現在、開幕中の「FIVBワールドカップバレーボール2019」の男子大会。10月9日から広島ラウンドが開幕。その初戦で日本はオーストラリアと対戦し、3対0で勝利。続くロシア戦でも、3対1で勝利した。
この大きな国際大会は実は、“縁の下の力持ち”ともいうべきボランティアスタッフによって支えられているという。その多くは、高校生や大学、社会人のチームなど、バレーをこよなく愛する地元の人たち。
テレビには映らないが欠かせない役割
山陽女学園高等部(広島県廿日市市)バレーボール部もその一員で、14人の部員が今回初めて“ボールリトリバー”の大役を任されることに。
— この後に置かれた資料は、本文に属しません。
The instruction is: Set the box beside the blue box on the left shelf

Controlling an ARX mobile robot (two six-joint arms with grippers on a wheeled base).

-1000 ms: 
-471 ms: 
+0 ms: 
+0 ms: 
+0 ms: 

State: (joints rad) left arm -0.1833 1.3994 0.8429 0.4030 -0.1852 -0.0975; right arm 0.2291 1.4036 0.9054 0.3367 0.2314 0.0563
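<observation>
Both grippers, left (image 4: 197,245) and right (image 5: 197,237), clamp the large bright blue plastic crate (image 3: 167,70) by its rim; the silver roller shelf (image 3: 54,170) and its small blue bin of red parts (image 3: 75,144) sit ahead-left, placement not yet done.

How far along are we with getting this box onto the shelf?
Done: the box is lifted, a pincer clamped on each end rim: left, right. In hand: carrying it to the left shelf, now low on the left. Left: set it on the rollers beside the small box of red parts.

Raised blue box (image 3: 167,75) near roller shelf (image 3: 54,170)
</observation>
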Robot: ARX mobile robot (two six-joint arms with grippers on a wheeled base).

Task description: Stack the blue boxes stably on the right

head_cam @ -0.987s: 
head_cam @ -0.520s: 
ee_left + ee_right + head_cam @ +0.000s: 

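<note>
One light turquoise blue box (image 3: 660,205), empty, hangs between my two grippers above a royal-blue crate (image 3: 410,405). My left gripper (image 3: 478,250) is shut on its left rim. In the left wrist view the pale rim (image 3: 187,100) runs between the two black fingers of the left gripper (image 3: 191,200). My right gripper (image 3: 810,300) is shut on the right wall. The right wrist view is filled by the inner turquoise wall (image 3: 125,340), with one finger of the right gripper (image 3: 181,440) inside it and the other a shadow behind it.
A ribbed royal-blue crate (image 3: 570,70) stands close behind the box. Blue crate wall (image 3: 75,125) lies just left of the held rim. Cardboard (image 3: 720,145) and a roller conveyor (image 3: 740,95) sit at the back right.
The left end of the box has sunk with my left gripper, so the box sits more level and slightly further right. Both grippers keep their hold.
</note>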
“ボールリトリバー”は、コートの端に6人が位置し、サーブをする選手に素早くボールを回す役割で、テレビ画面にほとんど映ることはないが、試合のスムーズな進行には欠かすことができない。
2ヵ月ほど練習を重ね、いよいよ迎えた本番初日。彼女たちが担当した試合は、ポーランド対ロシア戦とアルゼンチン対ブラジル戦。
キャプテンで2年生の平岡朋子さんは、初仕事を終えて「楽しかった!」と晴れやかな笑顔を見せた。「初めてにしては良いスタートを切れた。明日からも失敗せず、ちゃんと試合を支えられるように頑張りたい」と話した。
その後、日本対オーストラリア戦を観戦。平岡さんは「やっぱり迫力がすごかった。スパイクは早くて見えないぐらいだった」と興奮冷めやらぬ様子だった。
試合のリズムを壊さないように…
一方、男子大学バレーの強豪である福山平成大学(広島県福山市)バレーボール部は、部員24人を“モッパー”として派遣した。
“モッパー”は、試合中に床に落ちた選手の汗などを素早くふき取り、選手がすべったりする事故を防ぐ大切な役割。点が入ったときなど、試合の動きが止まった一瞬を見逃さず、素早くコートに入って床をふき、またコートから出る。選手の動きを妨げず、試合のリズムを壊さないことがポイントとなる。
初日を終えて部員で大学2年の小野将忠さんは、「国際大会とあってやはり緊張した。試合をただ進めていく大学バレーと違い、国際大会は“観客に見せる”要素もあるので、試合のテンポが違うのに驚いた」と振り返った。
そして、「レベルが高いプレーの中で、汗で濡れている場所を見逃さず、また選手に接触しないようにスピード感をもって役目を果たしたい。各チームともそれぞれの国を背負って戦っているので、すべての選手の良いプレーを引き出せるよう頑張りたい」と、残る試合に向けて気を引き締めていた。
広島ラウンドは、この後も11日(金)、13(日)、14日(月)、15日(火)と続く。